Pursuant to this Court's screening obligation, Plaintiff's Complaint must be dismissed. First, construing the allegations liberally, the Complaint fails to state a claim to relief that is plausible on its face and fails to comply with the pleading standards of Federal Rule of Civil Procedure 8(a) and (d). By failing to “separate each cause of action or claim for relief into a different count” and by failing to identify the claims asserted against each Defendant, the Complaint does not give Defendants adequate notice of the claims asserted against them. Barmapov v. Amuial, 986 F.3d 1321, 1325 (11th Cir. 2021). Moreover, Plaintiff's factual allegations are not “simple, concise, and direct.” Fed.R.Civ.P. 8(d)(1). Rather, they are rambling, conclusory, and even incomprehensible at times. The Court is left to speculate what claims Plaintiff purports to bring against which particular Defendants, and whether those claims can even be redressed by this Court.
It appears that Plaintiff attempts to bring unrelated claims based on events that allegedly occurred between August 4, 2010 and April 23, 2024. However, Plaintiff may not join in a single action unrelated claims and various Defendants, unless the claims arise “out of the same transaction, occurrence, or series of transactions or occurrences” and “any question of law or fact common to all defendants will arise in the action.” Fed.R.Civ.P. 20(a)(2).
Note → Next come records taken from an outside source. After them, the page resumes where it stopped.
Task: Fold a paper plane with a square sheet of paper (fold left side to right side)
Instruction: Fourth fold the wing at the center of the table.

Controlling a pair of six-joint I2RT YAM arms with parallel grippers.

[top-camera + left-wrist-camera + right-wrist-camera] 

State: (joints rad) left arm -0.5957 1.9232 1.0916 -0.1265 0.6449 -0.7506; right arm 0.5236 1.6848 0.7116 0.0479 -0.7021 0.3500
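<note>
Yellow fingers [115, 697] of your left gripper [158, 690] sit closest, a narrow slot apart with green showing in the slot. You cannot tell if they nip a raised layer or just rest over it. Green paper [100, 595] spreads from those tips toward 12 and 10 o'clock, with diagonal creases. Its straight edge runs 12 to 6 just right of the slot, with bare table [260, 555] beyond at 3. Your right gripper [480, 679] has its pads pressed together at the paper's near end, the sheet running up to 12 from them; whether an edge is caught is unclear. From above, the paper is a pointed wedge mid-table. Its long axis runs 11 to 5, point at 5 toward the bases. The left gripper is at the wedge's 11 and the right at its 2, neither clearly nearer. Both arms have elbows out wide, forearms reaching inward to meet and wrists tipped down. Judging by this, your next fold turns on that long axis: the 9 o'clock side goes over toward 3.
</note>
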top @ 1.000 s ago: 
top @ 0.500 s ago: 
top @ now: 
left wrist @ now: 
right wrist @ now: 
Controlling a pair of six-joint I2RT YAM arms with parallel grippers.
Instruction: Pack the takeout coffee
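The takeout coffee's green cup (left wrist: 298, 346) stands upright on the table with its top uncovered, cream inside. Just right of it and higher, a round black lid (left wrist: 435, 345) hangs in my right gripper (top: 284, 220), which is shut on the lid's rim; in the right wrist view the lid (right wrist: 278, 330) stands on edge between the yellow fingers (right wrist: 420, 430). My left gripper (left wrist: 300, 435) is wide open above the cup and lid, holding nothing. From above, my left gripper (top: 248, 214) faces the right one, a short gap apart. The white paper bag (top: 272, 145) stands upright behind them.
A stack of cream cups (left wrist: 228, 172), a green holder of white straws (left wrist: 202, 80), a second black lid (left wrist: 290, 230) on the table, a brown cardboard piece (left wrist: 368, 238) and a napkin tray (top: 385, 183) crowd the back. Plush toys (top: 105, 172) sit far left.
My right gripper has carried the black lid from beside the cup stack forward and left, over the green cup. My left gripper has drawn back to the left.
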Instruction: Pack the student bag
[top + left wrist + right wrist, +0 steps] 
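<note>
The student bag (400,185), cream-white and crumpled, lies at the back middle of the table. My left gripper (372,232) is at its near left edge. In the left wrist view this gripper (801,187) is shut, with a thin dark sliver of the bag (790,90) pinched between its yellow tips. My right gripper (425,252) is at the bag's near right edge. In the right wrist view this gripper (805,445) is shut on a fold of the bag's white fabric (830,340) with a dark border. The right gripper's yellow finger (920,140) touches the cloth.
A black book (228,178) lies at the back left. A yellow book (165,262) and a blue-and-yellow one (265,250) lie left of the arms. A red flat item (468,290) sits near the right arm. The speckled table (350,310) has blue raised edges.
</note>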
To the extent Plaintiff raises claims based on constitutional violations that occurred more than four years ago, such claims must be dismissed as time barred. See Majette v. O'Connor, 811 F.2d 1416, 1419 (11th Cir. 1987) (per curiam) (stating that “the most appropriate statute of limitations for all section 1983 actions is the personal injury statute of limitations of the state whose law is to be applied”); Fla. Stat. § 95.11(3) (providing that the statute of limitations for personal injury cases in Florida is four years). Further, to the extent any remaining claims have little or no chance of success, they must also be dismissed as frivolous. Neitzke, 490 U.S. at 327; Bilal, 251 F.3d at 1349. Therefore, Plaintiff's claims will be dismissed for failure to state a claim on which relief may be granted, for being frivolous, and for being time-barred.
Plaintiff's complaint in Case No. 6:24-cv-1153-PGB-DCI, which was based on similar allegations, was recently dismissed as time barred. See Evans v. McCann, No. 6:24-cv-1153-PGB-DCI, Doc. 5 (M.D. Fla. July 8, 2024).
Plaintiff's third amended complaint in Case No. 6:24-cv-1370-GAP-RMN, which included similar allegations against different defendants, was recently dismissed as frivolous and for failure to state a claim upon which relief may be granted. See Evans v. Leblanc, Case No. 6:24-cv-1370-GAP-RMN, Doc. 21 (M.D. Fla. July 26, 2024).
Accordingly, it is ORDERED:
1. The Complaint (Doc. 1) is DISMISSED without prejudice.
2. The Clerk is directed to enter judgment dismissing the case without prejudice, to terminate any pending motions, and to close the file.